Rolls-Royce Flux

Rolls-Royce is the world's leading manufacturer of boat propellers, aviation engines and power-plants turbines. It features a strong worldwide presence and a defined hierarchy of production plants and corporate offices.


Role: Service Designer + Web developer
Team size: 4 people
Extent of the project: 3 months full-time

🧘🏻 Background

Aquavisio is the Internal Communication Channel of Rolls-Royce’s factory in Rauma, Finland. Information is delivered through screens placed in both offices and production plant buildings and covers daily visitors, new contracts, IT/Safety bulletins and more.

We were asked to improve the current solution making it more engaging as well as shape a brand-new solution to serve as a vision for near-future developments.

🪤 Challenge

How might we bring more engagement to Aquavisio system, improving news and updates awareness on multiple locations and to very different target groups in terms of roles, priorities and languages?

🎢 Strategy and process highlights

Understanding and framing the problem

  1. The research process started o understanding how the current system worked. It was based on a software developed locally, and there was no standard across Rolls Royce plants.
  2. The person managing it wasn't really open to communication: we felt that she may have feared that our intervention would have made her task more difficult to perform.

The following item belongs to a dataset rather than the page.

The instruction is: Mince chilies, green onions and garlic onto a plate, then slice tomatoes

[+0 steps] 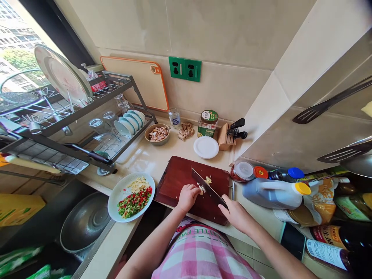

It was a challenging interaction.
  3. On the other side, we interviewed managers to understand the structure of Rolls Royce company, the interactions between plants and departments and all other information to see the design field from a wider perspective.

Problem framed:

The system design is unappealing, overloaded and repetitive. Information must be simplified and rearranged with a wider perspective, providing targeted feed based on locations and targets.

Testing engagement with a new interface

  1. Ensuring that our design was in compliance with the brand guidelines every step of the way, we made the appearance of Aquavisio uplifting and attractive: we selected background images providing a relation to the category which was being screened, leaving the whole screen estate to content.
  2. We included a timeline at the bottom to provide a sens of order and sequence to the flow of information; this also worked as an index go understand at a glance the kind and amount of messages that were part of the daily newsfeed.
    A new identity and logo for the Aquavisio system was released as well.
  3. Completing this redesign at first outcome of the process brought a significative improvement in interaction on any level of the Rauma plant employees: even Aquavisio's manager was impressed by the job we made and started pushing forward for new developments.

System thinking: dynamic contents in a corporate scale

  1. It was time to channel the acquired value of engagement towards a new vision, adding two sub-values: connectivity and communication. We envisioned flux a new system, dynamic and interactive, with a proper content schedule, target groups and hierarchy.
  2. We scaled our system on a worldwide hierarchy of locations and people, adding different categories catered for the specific departments and targets. We structure information to be displayed following a time schedule, increasing awareness and pushing employees to keep themselves updated by looking more often at the screens. Fewer messages per time, better focus.
  3. Bringing all the communication channels under one roof allow dissemination of information to all Rolls-Royce locations to stay connected and be in the loop of every relevant update happening around the globe.

Future perspectives in Human-Screen interaction

  1. Once the structure for the content flow was designed we started our interaction design journey, enhancing the technical capabilities and social functions of the screens.
  2. Using RFID antennas and badges, each screen could intercept the person or group of people passing in front of it, providing person-targeted information to the viewer(s): agenda updates, wayfinding, entertainment opportunities.
  3. Our flow of ideas and visions about future implementations were stopped by the managers, as for them the privacy of their employees was the priority: tracking the positions of anybody wasn't feasible in the company.

🪄 Plot twists

🍻 Failures and learnings

The biggest learning we got from this project occurred in the first phase of the project, when we were trying to get as much information as possible without being able to create a real engagement with the system manger.

Giving something back in this early stage, a simple visual redesign to the current system, made the added value of our work perceivable. This was also to be considered the main failure in our process: not realising it earlier.

Concerning the actual outcome and impact of our final solution, we don't have any data: the company decided to acquire all the rights of the project in order to continuing the development as an internal project, without our involvement.